• Records contained in a dataset

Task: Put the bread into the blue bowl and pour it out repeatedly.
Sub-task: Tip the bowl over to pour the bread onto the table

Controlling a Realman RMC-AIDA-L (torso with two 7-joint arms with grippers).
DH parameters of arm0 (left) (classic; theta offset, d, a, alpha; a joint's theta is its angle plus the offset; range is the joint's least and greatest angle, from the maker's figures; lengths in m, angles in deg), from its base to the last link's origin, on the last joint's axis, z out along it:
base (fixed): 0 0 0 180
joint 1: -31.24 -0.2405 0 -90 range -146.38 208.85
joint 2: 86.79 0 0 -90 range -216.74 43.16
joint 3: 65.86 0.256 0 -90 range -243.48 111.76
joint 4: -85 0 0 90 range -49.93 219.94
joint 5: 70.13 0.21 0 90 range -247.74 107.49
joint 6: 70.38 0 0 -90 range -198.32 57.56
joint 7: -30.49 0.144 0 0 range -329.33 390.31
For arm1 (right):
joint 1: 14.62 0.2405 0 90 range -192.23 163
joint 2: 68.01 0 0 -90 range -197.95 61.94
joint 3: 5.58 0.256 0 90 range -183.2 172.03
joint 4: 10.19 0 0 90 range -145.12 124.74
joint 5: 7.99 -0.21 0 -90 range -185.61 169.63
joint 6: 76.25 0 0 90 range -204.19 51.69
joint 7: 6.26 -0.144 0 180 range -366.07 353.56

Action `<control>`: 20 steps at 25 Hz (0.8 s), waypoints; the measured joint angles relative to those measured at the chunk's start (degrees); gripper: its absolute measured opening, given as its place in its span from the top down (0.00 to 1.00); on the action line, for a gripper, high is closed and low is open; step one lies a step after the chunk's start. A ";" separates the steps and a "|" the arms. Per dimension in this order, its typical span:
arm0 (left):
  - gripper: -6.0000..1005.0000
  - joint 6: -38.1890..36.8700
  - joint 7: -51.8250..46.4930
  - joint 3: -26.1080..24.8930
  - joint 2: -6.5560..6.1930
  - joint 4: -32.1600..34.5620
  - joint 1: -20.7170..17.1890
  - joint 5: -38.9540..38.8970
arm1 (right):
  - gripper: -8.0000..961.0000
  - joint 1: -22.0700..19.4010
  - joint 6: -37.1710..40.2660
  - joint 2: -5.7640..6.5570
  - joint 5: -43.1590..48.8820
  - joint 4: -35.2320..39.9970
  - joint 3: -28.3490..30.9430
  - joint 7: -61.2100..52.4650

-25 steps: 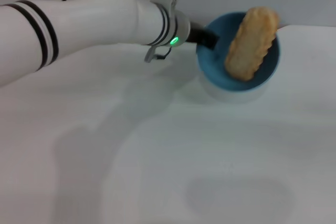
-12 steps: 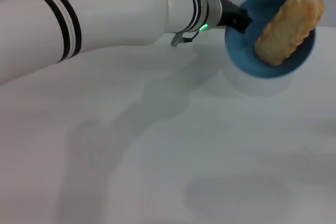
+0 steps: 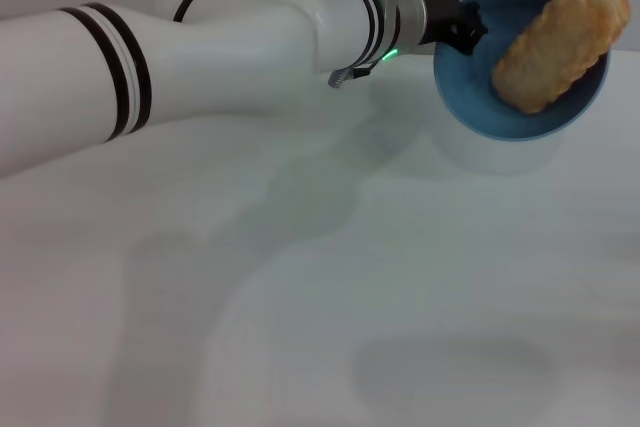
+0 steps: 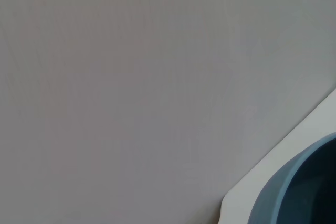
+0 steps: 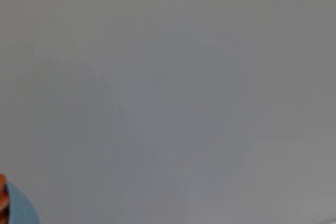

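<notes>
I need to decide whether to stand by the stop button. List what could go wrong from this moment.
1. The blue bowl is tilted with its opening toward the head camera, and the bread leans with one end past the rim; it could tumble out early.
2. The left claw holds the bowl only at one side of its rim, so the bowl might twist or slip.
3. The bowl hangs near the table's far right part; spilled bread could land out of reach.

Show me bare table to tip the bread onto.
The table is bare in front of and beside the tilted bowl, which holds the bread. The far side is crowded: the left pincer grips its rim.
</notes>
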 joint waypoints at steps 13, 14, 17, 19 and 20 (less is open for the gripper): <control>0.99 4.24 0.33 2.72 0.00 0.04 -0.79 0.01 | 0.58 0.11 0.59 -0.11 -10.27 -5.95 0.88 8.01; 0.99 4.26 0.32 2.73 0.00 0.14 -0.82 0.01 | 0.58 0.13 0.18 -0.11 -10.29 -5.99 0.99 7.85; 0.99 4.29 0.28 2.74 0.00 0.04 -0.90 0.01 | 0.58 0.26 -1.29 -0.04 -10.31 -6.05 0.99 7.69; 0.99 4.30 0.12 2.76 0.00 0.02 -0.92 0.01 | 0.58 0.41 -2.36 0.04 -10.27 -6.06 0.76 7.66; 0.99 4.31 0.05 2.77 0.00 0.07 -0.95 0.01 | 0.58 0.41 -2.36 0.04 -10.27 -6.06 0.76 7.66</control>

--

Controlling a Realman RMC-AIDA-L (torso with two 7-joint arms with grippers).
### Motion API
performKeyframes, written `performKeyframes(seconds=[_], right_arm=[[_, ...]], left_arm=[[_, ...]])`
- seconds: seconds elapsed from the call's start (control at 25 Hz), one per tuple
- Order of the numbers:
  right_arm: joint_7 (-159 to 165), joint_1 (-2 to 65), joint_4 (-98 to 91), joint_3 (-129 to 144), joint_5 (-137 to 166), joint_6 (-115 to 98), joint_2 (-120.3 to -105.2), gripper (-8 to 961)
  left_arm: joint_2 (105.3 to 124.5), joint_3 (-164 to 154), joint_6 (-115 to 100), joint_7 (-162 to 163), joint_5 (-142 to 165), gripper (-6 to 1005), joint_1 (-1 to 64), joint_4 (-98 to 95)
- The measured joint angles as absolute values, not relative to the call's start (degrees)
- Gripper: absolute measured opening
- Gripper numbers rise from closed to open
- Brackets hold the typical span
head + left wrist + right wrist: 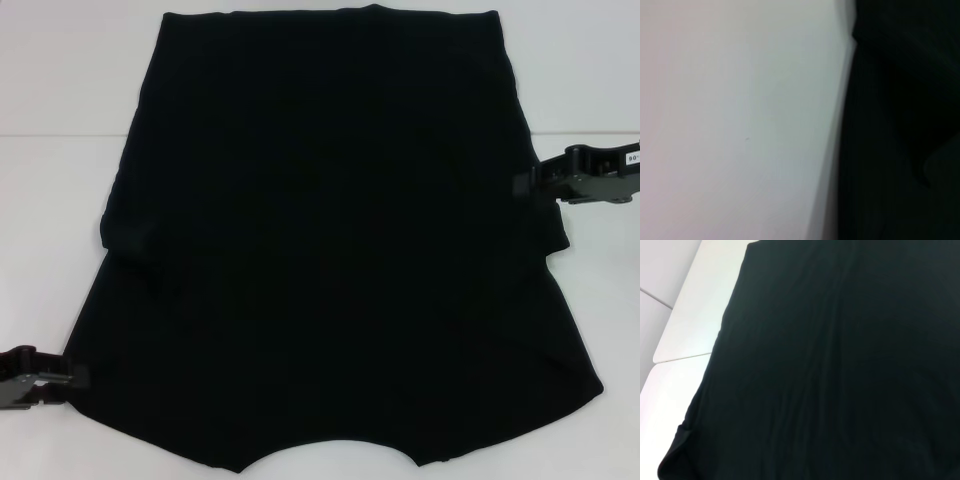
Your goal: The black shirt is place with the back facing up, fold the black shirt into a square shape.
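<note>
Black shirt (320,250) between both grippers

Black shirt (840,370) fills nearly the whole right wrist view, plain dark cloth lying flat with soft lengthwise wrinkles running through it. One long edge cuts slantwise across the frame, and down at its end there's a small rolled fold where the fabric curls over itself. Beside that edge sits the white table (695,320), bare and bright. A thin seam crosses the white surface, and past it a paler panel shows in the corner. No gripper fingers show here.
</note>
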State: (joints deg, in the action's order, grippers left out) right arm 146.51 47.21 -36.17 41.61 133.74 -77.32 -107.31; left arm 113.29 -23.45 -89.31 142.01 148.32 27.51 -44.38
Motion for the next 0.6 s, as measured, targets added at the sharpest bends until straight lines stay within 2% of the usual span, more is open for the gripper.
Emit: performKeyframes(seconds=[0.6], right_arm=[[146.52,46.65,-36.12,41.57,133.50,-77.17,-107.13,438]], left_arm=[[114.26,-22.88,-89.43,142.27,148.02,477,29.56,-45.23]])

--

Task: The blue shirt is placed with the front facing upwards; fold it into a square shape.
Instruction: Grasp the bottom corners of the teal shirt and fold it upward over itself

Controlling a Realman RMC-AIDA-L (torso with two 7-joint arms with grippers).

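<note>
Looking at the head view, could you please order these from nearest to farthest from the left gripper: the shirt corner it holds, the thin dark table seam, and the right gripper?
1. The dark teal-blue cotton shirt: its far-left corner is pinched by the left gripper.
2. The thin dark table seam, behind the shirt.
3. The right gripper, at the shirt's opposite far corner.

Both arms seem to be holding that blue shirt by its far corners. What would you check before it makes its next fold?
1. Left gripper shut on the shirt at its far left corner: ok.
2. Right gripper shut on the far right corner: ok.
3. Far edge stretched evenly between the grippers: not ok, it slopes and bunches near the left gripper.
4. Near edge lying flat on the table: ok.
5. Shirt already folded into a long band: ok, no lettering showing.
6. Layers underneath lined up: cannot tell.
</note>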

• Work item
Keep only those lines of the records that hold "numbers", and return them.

• Exercise answer
- Order of the numbers:
- Gripper numbers rise from closed to open

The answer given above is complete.